Responding to situations involving strong views and big emotions

This page provides guidance on how to respond to emotionally heightened situations and in situations where you feel unsafe.

Level of compliance Main audience Other


  • All Early Learning Services
  • Principals and Tumuaki
  • Teachers and Kaiako
  • Boards

Purpose of this guidance

This guidance was created when Government requirements during the COVID-19 response resulted in strong reactions from some people.

There were polarising beliefs and opinions about Government public health orders which were influenced by social media platforms, where misinformation and "fake news" was sometimes confused with fact. In some situations, these strong beliefs and opinions also influenced behaviours.

There may be times when an individual and/or group's reactions to are emotionally heightened and may impact on others.

You can use this guidance to help you respond to emotionally heightened situations and in situations where you feel unsafe.

Review your emergency plan

  • Review your safety and communication practices in your emergency plan.
  • Take a team approach and provide guidance to teachers and other school staff members on how to respond and report concerns (for example, document the date/time and what was said or seemingly implied – even if veiled).
  • Decide as a team if you are concerned and collaborate with police to discuss any concerns.

Keep a calm presence

Your tone of voice and how you stand will show that you are calm, willing to listen and not a threat.

  • Relax your shoulders and breath slowly to stay calm.
  • When you speak, use a calm, quiet voice. Speak slowly and repeat your message.
  • Stand slightly side-on instead of facing front-on.
  • Keep an appropriate distance to make sure the person doesn’t feel trapped and so you can move away if necessary.
  • Limit eye contact. Direct eye contact can be challenging and intimidating, instead look down and briefly to appear supportive.
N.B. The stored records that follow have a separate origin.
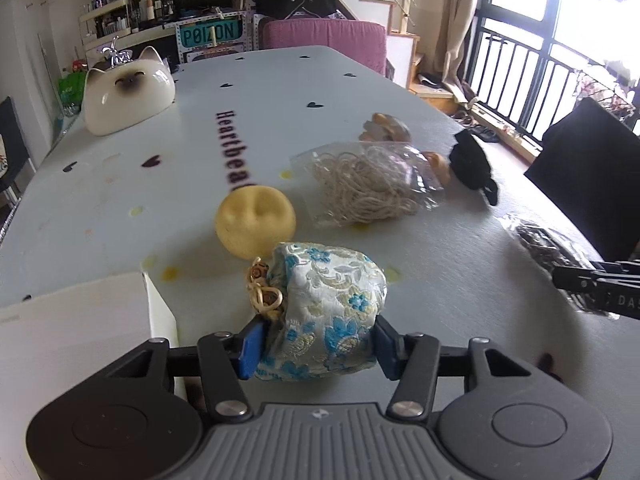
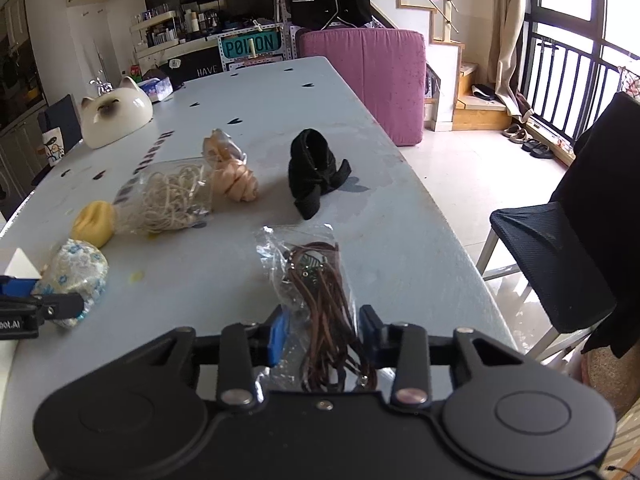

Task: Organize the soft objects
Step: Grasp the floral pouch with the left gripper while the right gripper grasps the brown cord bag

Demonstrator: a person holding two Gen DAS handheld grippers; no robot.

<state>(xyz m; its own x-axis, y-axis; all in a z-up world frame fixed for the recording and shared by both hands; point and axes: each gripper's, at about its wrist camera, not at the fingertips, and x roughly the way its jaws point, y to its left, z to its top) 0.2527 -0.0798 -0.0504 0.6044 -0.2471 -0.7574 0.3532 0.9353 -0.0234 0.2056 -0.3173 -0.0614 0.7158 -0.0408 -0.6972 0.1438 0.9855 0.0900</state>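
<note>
- The left gripper [image 1: 318,344] has its blue pads pressed against both flanks of a brocade pouch [image 1: 328,308], white with blue flowers, so the pouch is clamped about half-wide between the fingers; it sits at the near edge of the table [image 1: 120,208], drawstring beads bunched on its left side.
- The right gripper [image 2: 324,332] is narrowed around a clear bag of brown cords [image 2: 316,280]; the bag lies between the pads, but whether they actually press it I cannot tell.
- Just beyond the pouch sits a dented yellow foam ball [image 1: 256,220], nearly touching it; to its right is a clear bag of pale string [image 1: 368,188].
- Further back lie a knotted peach cloth [image 2: 236,180] and a rolled black fabric [image 2: 314,168], apart from one another.
- A white box [image 1: 80,340] stands just left of the pouch (its corner close to the left pad).
- A ceramic cat head [image 1: 128,92] rests far back on the left.
- The table is pale, printed with small black hearts and lettering, with yellow spots near the ball.
- Around it: a pink cushioned seat [image 2: 368,80], a black chair [image 2: 552,256], shelves, stairs and a barred window.
- The cord bag's long axis runs away from the right gripper, cords trailing toward the camera.
</note>
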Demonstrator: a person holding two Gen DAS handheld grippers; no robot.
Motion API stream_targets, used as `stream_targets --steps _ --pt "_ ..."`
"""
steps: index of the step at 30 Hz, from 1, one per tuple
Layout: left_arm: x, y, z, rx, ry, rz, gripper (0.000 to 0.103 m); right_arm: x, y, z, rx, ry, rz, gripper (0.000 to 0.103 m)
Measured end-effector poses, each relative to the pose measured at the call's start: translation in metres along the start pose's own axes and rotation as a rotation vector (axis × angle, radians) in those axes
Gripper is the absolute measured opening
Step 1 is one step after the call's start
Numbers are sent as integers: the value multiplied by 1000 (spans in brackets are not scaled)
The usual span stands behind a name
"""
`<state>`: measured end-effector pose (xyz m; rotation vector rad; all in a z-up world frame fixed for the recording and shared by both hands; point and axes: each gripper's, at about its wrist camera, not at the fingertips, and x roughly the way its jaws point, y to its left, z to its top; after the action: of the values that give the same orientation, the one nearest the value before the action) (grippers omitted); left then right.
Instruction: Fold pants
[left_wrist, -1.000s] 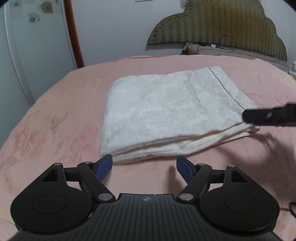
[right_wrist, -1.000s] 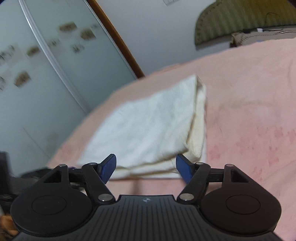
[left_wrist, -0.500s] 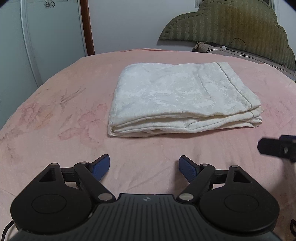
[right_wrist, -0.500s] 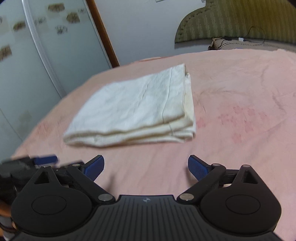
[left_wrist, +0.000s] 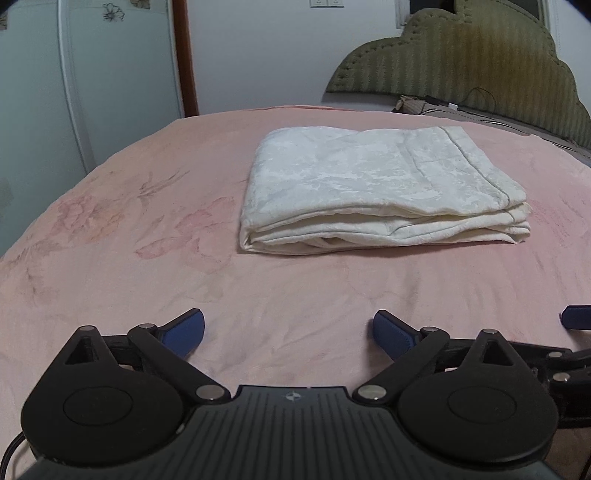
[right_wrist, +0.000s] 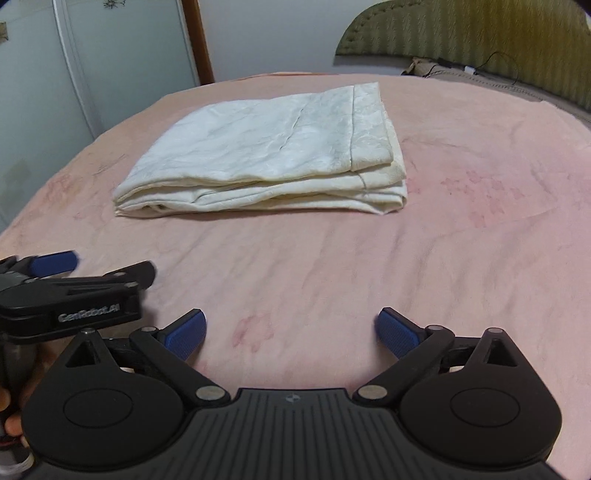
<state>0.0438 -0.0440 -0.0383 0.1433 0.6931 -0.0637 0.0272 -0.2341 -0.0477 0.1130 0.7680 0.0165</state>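
— Pink floral bedding (left_wrist: 110, 280) filled both views, with a padded green headboard (left_wrist: 461, 55) at the upper right and pale wardrobe doors (left_wrist: 55, 92) at the upper left. What was judged most likely to go wrong?

— The fold was reckoned finished, so little was left to spoil. A risk was still seen: if the pants (left_wrist: 373, 188) were brushed by a fingertip, the loose top layer along the near edge could be dragged open, since nothing held the stack together. The soft bedding could also be tugged and the pile shifted with it.

— How was each tool found?

— The left gripper (left_wrist: 288, 334) was seen with its jaws spread wide, having just been opening, and nothing lay between them but bare bedding. The right gripper (right_wrist: 290, 332) was likewise wide apart and empty, its jaws recently opened.

— And where were the pants placed?

— In the left wrist view they lay in the upper centre-right, well apart from the fingertips. In the right wrist view the pants (right_wrist: 266, 155) sat in the upper centre-left, again clear of the fingertips, untouched.
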Motion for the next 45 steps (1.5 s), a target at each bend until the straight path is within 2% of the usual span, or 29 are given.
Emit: stream_targets --steps 6,13,45 --pt "2 0 -4 -8 -11 23 103 9 4 -4 -30 -46 -54 103" --pt "3 4 -4 -38 -1 7 103 8 7 -12 -42 -99 -72 103" --pt "2 5 -6 -69 6 9 103 9 8 -14 -38 -108 -74 103"
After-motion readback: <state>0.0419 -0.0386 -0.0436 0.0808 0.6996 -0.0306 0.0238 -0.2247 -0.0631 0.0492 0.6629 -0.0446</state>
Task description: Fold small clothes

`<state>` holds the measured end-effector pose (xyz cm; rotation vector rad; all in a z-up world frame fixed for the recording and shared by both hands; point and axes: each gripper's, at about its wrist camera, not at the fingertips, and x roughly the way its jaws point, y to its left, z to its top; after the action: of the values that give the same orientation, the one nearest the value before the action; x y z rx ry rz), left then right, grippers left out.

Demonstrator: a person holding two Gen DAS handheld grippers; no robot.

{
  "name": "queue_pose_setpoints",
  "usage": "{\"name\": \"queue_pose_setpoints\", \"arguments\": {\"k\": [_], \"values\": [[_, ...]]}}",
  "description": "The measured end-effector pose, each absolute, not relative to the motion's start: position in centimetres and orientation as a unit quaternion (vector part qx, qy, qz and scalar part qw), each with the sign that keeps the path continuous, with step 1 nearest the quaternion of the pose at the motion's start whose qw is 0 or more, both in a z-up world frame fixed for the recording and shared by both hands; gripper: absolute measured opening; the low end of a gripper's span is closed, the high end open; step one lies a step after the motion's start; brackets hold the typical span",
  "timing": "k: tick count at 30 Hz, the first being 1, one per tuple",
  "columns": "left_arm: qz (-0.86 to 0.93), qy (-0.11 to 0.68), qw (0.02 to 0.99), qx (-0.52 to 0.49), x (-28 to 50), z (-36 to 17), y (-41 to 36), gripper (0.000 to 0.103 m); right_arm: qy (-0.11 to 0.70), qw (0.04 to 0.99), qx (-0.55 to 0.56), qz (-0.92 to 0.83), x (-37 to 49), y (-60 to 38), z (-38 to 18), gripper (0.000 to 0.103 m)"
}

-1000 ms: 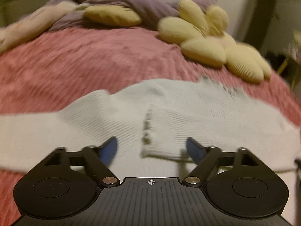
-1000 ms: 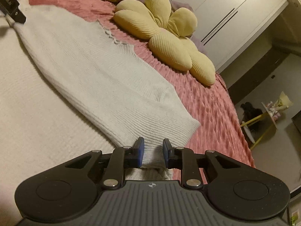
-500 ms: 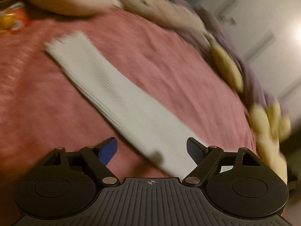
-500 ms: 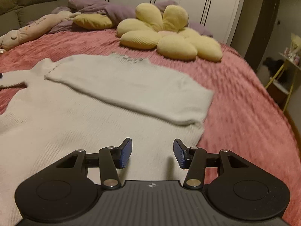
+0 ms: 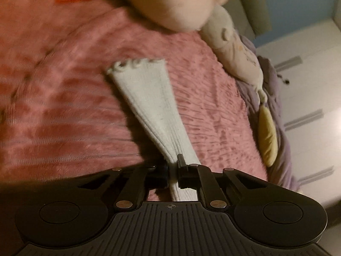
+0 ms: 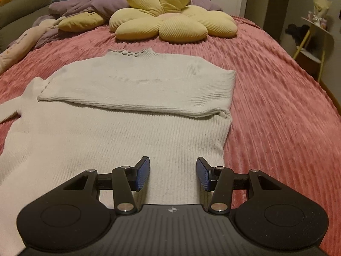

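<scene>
A white ribbed knit sweater (image 6: 119,132) lies flat on the pink bedspread (image 6: 277,111), collar towards the pillows. Its right sleeve (image 6: 145,93) is folded across the chest. My right gripper (image 6: 173,173) is open and empty, hovering over the sweater's lower body near its right edge. My left gripper (image 5: 173,170) is shut on the sweater's left sleeve (image 5: 149,104), pinching it bunched partway along. The frilled cuff (image 5: 136,64) lies ahead on the bedspread (image 5: 53,111). In the right wrist view only the start of that sleeve (image 6: 8,111) shows at the left edge.
A yellow flower-shaped cushion (image 6: 168,21) and a purple blanket (image 6: 85,6) lie at the head of the bed. A pale plush toy (image 5: 232,44) and a large pinkish cushion (image 5: 170,4) lie beyond the cuff. A yellow side table (image 6: 313,40) stands right of the bed.
My left gripper has swung from the sweater's body to the left sleeve and closed on it. My right gripper has let go of the folded right sleeve, opened and pulled back to the lower body.
</scene>
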<state>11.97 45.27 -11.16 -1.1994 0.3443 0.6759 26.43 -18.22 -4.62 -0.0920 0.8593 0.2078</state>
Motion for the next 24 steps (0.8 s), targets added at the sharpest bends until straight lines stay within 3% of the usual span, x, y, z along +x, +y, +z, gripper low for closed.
{"name": "queue_pose_setpoints", "arguments": {"k": [10, 15, 20, 22, 24], "values": [[0.201, 0.193, 0.876, -0.394, 18.8, -3.0, 36.9, 0.008, 0.408, 0.908, -0.014, 0.091, 26.7, -19.5, -4.2, 0.048], [0.064, 0.238, 0.935, -0.256, 24.8, -0.1, 24.7, 0.008, 0.403, 0.911, 0.005, 0.088, 26.5, -20.5, -4.1, 0.048], [0.008, 0.314, 0.944, -0.106, 29.3, -2.2, 12.5, 0.01, 0.399, 0.913, 0.023, 0.087, 26.4, -21.4, -3.9, 0.048], [0.012, 0.354, 0.933, -0.064, 30.1, -4.5, 9.7, 0.026, 0.398, 0.913, 0.028, 0.087, 26.2, -21.8, -3.8, 0.048], [0.025, 0.379, 0.925, -0.024, 29.9, -6.2, 8.0, 0.036, 0.395, 0.914, 0.032, 0.087, 26.1, -22.4, -3.4, 0.048]]}}
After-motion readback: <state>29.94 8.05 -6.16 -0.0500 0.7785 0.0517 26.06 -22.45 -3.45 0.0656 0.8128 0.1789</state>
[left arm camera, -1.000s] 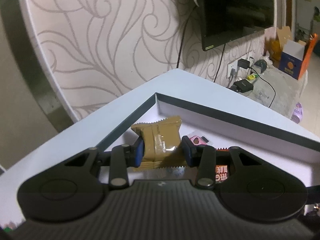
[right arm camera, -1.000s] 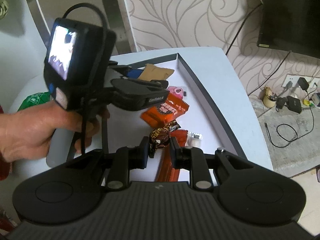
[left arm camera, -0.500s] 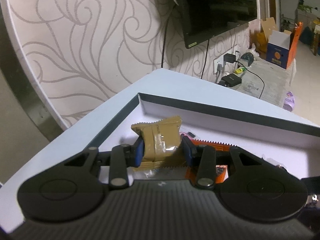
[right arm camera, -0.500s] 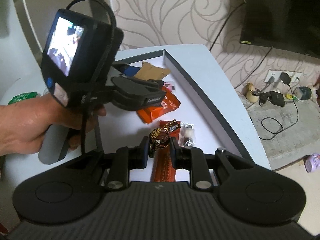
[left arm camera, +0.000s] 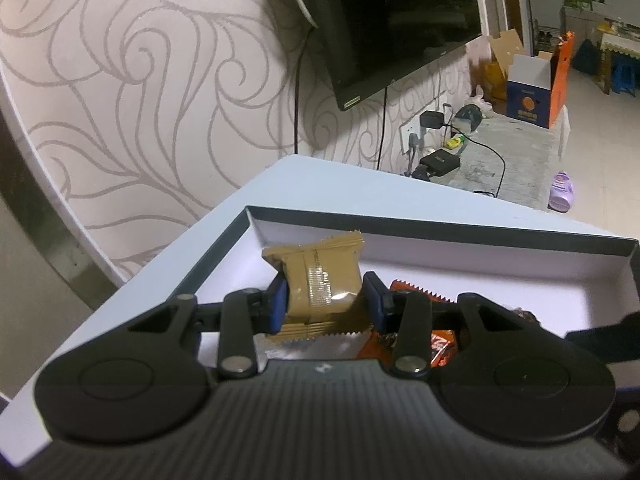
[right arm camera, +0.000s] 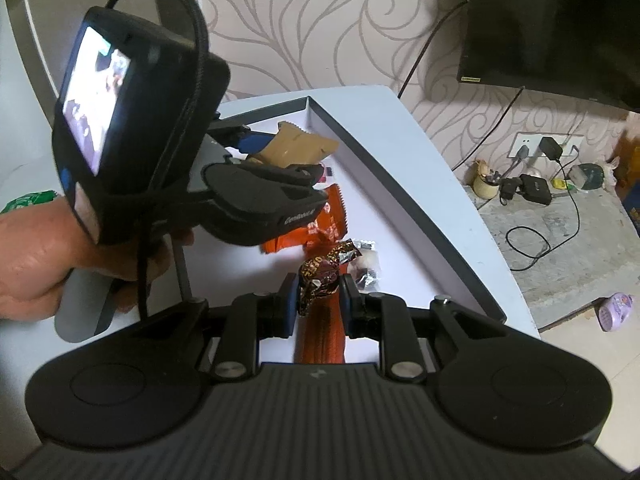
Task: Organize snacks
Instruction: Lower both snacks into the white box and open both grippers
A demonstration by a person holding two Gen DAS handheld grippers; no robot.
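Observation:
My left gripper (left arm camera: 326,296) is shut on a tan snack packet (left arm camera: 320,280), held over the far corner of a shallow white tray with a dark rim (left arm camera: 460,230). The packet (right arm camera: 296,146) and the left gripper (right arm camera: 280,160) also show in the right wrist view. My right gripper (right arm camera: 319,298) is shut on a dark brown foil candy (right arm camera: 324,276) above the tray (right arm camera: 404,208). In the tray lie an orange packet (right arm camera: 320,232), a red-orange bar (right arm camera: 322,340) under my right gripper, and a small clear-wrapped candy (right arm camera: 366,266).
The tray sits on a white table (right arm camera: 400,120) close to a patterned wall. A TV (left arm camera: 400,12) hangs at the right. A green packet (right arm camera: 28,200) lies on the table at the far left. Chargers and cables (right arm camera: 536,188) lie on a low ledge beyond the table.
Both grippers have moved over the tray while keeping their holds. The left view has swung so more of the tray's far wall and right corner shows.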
Keep communication clear and purposeful

In emotionally heightened situations, people often seek to be heard and understood.

You can achieve this by:

  • being clear, concise and specific in how you communicate
  • nodding your head at appropriate times and repeating phrases you hear to show you are listening
  • allowing the person to communicate their position without interruption
  • identifying and naming any emotions. For example: "It seems/sounds/looks like you’re feeling very frustrated about …"
  • providing wait time to give them time to process and think
  • listening openly and actively, even when the person’s views and beliefs may be different from your own.


  • making challenges or threats to the person
  • trying to convince them to change their beliefs and philosophies
  • quoting statements from other people.

Use collaborative problem-solving

While a person’s beliefs or perceptions may be different from your own, a situation involving heightened emotional responses is not the time to try and change things.

Instead of viewing the beliefs as being in conflict with your own, consider the values that may sit behind the beliefs and what you both have in common. This can help you move out of a conflict situation.

  • Identify what is important to you both (what your common values are). 
  • State what the values are. For example, "I think we might both value some of the same things (for example, the importance of belonging or freedom of speech or choice). Even though I have a slightly different way of looking at this, can we use what we have in common to find a way forward?"
  • Ask for any ideas or solutions they have to the difficulties expressed and any next steps they might take or that you might be able to take.

Take time to reflect

Situations involving strong emotional responses can be stressful. Afterwards it can help to seek out others to inform, provide support and reflect upon what happened.

Prioritise safety

If someone is very angry or threats are made and you feel unsafe, don’t react or argue.

  • Phone the NZ Police 111 or call out for someone else to phone 111
  • Help move ākonga | students away to a safe place.
  • Leave and warn others to leave the area.